Am Wochenende fahren wir nach San Carlos. Die Stadt liegt im Nordosten an der Grenze zu Nicaragua und wir fahren dorthin um in warmen Erdwasser, dass von einem naheliegenden Vulkan kommt, zu baden. In Brasilien gab es sowas und ich freue mich sehr darauf meine Erinnerungen aufzufrischen. In Brasilien sind wir immer Abends zu den „Aguas quentes“ (heißen Quellen) gefahren. Es war dunkel und man musste noch durch ein Stück Wald gehen um zu ihnen zu gelangen. Anschließend musste man sich schnell umziehen oder ausziehen, je nachdem ob man schon Schwimmsachen an hatte oder nicht, und ins warme Wasser springen, damit man nicht von den Mücken zerstochen wurde. Es war das schönste Gefühl, dass ich jemals gespürt habe. Du liegst im warmen Quellwasser, hast die Augen zu und hörst nur das zirpen der Grillen, das quaken der Frösche und Kröten und den Wind in den Bäumen. Wenn du dann die Augen auf machst siehst du den schönsten und deutlichsten Sternenhimmel, den du je gesehen hast.
Wir werden aber am Tag hinfahren, aber ich glaube es wird auch außergewöhnlich schön werden.

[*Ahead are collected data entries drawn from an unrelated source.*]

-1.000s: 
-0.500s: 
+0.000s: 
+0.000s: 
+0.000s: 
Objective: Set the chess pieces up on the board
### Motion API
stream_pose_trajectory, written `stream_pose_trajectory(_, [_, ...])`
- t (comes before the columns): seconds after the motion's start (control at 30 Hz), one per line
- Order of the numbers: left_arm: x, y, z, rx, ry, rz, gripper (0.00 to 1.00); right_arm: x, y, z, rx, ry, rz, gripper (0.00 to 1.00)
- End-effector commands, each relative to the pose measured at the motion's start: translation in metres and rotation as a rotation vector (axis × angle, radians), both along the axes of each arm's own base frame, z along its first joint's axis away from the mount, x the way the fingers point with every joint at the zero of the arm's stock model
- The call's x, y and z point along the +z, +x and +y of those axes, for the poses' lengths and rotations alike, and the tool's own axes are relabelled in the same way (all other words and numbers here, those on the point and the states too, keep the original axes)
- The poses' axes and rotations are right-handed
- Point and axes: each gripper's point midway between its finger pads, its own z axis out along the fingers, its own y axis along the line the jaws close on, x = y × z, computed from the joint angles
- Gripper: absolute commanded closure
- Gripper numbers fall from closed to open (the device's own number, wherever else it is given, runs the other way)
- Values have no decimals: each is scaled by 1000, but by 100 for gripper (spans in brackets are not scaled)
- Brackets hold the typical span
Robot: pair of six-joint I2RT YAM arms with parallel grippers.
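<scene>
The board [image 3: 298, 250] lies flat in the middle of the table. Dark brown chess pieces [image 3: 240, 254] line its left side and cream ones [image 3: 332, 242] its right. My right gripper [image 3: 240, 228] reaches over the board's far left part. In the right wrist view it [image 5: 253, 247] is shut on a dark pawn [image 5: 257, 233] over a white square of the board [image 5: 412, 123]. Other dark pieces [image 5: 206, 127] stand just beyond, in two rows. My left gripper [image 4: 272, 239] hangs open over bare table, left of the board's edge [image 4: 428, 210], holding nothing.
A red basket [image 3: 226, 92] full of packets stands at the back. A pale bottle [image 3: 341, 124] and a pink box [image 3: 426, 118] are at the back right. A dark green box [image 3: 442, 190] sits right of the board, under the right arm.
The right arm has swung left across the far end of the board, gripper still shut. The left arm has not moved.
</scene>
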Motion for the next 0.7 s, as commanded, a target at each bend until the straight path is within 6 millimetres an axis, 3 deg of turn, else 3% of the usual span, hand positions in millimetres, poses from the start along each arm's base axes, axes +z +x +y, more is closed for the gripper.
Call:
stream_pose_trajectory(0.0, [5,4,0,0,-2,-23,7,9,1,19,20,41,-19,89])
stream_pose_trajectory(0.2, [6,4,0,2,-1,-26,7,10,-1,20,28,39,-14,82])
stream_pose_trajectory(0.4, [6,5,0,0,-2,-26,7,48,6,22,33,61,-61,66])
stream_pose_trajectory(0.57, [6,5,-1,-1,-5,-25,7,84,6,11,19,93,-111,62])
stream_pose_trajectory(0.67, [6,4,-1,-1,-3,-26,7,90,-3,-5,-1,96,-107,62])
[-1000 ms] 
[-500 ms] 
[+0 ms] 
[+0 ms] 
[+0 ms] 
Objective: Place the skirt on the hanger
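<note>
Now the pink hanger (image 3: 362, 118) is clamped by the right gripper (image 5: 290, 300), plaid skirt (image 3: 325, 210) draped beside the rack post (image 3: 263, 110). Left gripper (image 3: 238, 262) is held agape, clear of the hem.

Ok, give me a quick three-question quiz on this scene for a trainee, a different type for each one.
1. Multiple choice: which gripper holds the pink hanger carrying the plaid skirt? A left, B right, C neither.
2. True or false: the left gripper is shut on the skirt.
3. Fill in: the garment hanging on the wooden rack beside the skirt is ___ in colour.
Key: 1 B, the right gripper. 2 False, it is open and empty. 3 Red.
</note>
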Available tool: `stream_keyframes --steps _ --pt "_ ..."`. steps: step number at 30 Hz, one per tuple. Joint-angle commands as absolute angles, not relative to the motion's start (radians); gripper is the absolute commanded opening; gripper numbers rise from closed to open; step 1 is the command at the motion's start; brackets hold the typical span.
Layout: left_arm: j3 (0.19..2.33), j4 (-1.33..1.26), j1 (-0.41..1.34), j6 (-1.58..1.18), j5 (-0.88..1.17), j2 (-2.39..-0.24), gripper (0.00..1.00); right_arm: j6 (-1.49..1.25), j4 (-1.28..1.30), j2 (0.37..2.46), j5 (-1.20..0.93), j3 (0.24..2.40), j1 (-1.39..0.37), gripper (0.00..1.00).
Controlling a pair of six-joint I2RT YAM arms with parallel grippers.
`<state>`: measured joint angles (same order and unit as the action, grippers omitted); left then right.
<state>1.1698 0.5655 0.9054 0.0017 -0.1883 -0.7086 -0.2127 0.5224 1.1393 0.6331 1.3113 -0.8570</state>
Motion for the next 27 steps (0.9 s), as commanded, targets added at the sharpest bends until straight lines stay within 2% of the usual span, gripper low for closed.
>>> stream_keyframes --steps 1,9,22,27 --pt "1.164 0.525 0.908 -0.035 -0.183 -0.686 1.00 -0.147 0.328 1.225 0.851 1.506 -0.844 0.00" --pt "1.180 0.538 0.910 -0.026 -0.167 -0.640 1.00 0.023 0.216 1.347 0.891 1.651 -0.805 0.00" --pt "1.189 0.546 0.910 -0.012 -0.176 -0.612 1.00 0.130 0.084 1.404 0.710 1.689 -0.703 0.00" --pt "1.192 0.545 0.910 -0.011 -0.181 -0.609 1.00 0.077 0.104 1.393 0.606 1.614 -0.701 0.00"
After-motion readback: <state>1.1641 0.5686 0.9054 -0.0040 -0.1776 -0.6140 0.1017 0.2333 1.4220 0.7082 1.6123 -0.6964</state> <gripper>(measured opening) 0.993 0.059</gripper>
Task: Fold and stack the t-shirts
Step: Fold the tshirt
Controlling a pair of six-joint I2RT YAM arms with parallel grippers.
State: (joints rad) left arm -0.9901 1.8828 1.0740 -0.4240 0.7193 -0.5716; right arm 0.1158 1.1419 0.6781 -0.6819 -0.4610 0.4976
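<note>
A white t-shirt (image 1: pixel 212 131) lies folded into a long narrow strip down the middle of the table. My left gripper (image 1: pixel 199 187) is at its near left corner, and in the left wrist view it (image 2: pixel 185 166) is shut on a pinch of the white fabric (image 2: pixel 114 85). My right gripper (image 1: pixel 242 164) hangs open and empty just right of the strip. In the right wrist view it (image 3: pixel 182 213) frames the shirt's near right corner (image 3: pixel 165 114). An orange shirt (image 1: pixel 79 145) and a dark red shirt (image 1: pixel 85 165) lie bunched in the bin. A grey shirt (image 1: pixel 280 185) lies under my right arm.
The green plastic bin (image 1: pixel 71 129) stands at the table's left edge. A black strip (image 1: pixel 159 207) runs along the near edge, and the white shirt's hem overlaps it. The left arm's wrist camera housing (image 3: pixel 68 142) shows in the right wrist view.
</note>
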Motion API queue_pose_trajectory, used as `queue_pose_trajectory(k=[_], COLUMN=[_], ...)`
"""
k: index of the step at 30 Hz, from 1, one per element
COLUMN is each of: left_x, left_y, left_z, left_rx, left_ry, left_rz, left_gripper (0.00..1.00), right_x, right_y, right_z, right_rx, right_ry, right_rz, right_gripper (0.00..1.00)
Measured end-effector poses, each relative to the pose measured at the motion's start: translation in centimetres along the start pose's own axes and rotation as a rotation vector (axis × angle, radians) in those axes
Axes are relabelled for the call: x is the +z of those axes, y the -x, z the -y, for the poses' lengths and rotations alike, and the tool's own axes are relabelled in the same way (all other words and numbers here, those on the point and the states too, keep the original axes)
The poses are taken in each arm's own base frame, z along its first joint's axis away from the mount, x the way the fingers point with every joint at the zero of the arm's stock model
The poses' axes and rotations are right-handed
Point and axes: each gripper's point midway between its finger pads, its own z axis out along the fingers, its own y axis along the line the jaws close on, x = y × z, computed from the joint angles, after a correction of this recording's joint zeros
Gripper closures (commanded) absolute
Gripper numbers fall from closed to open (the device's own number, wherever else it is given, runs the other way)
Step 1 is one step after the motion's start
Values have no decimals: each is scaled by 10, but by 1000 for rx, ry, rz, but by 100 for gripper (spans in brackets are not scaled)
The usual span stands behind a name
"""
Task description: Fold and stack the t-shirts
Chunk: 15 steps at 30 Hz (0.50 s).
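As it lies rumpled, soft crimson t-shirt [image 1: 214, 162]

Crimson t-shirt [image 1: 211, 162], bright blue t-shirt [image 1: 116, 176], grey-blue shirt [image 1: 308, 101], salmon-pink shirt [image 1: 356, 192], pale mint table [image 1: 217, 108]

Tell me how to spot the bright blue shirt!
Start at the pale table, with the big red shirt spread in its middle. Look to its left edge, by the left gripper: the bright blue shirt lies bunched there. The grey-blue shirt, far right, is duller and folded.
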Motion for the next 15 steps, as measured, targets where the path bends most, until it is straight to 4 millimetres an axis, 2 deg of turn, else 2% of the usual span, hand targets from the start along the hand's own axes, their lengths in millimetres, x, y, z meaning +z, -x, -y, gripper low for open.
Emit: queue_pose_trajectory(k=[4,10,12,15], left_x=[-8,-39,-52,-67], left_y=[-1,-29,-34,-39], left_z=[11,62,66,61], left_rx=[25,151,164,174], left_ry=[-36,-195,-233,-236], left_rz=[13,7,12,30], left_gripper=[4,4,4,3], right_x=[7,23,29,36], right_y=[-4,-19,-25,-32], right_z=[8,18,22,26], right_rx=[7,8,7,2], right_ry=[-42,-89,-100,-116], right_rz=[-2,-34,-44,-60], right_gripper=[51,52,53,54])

3 Gedanken zu „Día da madre“

  1. Liebe Lana,
    Ich finde deine Texte wunderschön! Viele von deinen Gedanken erinnern mich an den Beginn von meinem Auslandsjahr, und obwohl es zwischen Dänemark und Costa Rica sicher viele Unterschiede gibt sehr ich mich selbs in dir. Und mir wird schmerzlich bewusst wie sehr ich Dänemark vermisse. Ich habe mich in diesem Jahr sehr verändert… Manchmal frag ich mich sogar ob ich noch die selbe bin… Ich hoffe es wird dir genauso fantastisch gehen wie mir und ich freu mich auf deine tekste! Ich freu mich schon, wenn wir uns in einem Jahr Wiedersehen… (Du wirst überrascht sein, wie schnell ein Jahr vorbei gehen kann!) Liebe Grüße deine liv

    1. Danke Liv, ich habe garnicht bemerkt, dass du ein Jahr weg warst. Es kam mir sehr kurz vor. Ich freue mich, dass auch dir die Texte gefallen und freue mich auch, wenn wir uns wiedersehen. Danke, dass du mir auch Mut machst und mir zeigst, dass ich keine Angst haben muss. Ich werde dir noch mehr schreiben, aber nicht hier, damit wir uns noch mehr über dein AUslandsjahr und über mich hier austauschen können.